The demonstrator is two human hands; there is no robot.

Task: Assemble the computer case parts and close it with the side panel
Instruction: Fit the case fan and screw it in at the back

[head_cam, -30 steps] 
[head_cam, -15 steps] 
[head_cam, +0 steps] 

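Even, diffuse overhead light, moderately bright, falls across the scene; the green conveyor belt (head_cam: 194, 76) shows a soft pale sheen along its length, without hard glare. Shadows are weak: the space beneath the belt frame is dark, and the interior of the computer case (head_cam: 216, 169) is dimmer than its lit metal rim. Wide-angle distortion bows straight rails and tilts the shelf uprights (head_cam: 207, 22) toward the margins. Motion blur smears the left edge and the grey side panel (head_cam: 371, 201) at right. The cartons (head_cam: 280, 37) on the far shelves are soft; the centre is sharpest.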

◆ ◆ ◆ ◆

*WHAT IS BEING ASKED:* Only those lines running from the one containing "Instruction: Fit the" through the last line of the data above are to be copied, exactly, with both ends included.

*FINISHED EXERCISE:*
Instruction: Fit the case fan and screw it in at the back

[head_cam, -30 steps] 
[head_cam, -15 steps] 
[head_cam, +0 steps] 

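Even, diffuse overhead light, moderately bright, falls across the scene; the green conveyor belt (head_cam: 194, 76) shows a soft pale sheen along its length, without hard glare. Shadows are weak: the space beneath the belt frame is dark, and the interior of the computer case (head_cam: 216, 169) is dimmer than its lit metal rim. Wide-angle distortion bows straight rails and tilts the shelf uprights (head_cam: 207, 22) toward the margins. Motion blur smears the left edge and the grey side panel (head_cam: 371, 201) at right. The cartons (head_cam: 280, 37) on the far shelves are soft; the centre is sharpest.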

The requested output has been produced.